To do:
Give back all the data exactly, line by line.

Input data:

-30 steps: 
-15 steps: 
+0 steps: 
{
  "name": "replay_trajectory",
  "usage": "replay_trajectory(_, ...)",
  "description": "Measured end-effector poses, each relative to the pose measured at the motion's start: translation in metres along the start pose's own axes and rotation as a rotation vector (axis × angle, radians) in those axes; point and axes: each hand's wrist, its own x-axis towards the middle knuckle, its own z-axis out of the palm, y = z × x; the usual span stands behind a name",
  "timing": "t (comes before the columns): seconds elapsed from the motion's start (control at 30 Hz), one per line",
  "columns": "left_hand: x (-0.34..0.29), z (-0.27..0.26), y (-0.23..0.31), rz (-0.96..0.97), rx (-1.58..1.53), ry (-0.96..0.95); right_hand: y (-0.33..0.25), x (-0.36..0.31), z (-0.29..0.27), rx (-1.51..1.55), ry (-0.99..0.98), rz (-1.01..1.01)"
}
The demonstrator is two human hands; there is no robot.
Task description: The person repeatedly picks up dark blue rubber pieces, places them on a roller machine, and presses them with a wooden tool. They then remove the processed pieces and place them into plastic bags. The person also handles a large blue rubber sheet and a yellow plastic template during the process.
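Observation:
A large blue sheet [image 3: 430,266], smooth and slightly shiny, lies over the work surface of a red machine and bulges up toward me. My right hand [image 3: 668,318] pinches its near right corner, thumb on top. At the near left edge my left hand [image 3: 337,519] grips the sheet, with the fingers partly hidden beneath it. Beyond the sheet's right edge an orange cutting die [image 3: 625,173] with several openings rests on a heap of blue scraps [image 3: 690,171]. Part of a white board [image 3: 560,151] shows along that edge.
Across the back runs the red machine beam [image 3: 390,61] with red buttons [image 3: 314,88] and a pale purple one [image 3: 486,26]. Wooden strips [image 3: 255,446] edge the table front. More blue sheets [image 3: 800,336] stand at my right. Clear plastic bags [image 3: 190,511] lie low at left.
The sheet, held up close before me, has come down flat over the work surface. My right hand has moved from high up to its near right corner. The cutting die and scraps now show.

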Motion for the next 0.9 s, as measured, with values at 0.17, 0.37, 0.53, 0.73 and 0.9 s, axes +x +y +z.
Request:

Response area:
-30 steps: 
-15 steps: 
+0 steps: 
{
  "name": "replay_trajectory",
  "usage": "replay_trajectory(_, ...)",
  "description": "Measured end-effector poses, each relative to the pose measured at the motion's start: translation in metres along the start pose's own axes and rotation as a rotation vector (axis × angle, radians) in those axes; point and axes: each hand's wrist, its own x-axis towards the middle knuckle, its own z-axis out of the palm, y = z × x; the usual span stands behind a name",
  "timing": "t (comes before the columns): seconds elapsed from the motion's start (control at 30 Hz), one per line",
  "columns": "left_hand: x (-0.34..0.29), z (-0.27..0.26), y (-0.23..0.31), rz (-0.96..0.97), rx (-1.58..1.53), ry (-0.96..0.95); right_hand: y (-0.33..0.25), x (-0.36..0.31), z (-0.29..0.27), rx (-1.51..1.55), ry (-0.99..0.98), rz (-1.01..1.01)"
}
The demonstrator is two human hands; there is no robot.
Task description: The person repeatedly picks up dark blue rubber pieces, places them on a roller machine, and presses them with a wooden tool. They then remove the processed pieces and place them into plastic bags. The person also handles a large blue rubber sheet and a yellow plastic template during the process.
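Observation:
A large blue sheet [image 3: 430,266], smooth and slightly shiny, lies over the work surface of a red machine and bulges up toward me. My right hand [image 3: 668,318] pinches its near right corner, thumb on top. At the near left edge my left hand [image 3: 337,519] grips the sheet, with the fingers partly hidden beneath it. Beyond the sheet's right edge an orange cutting die [image 3: 625,173] with several openings rests on a heap of blue scraps [image 3: 690,171]. Part of a white board [image 3: 560,151] shows along that edge.
Across the back runs the red machine beam [image 3: 390,61] with red buttons [image 3: 314,88] and a pale purple one [image 3: 486,26]. Wooden strips [image 3: 255,446] edge the table front. More blue sheets [image 3: 800,336] stand at my right. Clear plastic bags [image 3: 190,511] lie low at left.
The sheet, held up close before me, has come down flat over the work surface. My right hand has moved from high up to its near right corner. The cutting die and scraps now show.
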
Motion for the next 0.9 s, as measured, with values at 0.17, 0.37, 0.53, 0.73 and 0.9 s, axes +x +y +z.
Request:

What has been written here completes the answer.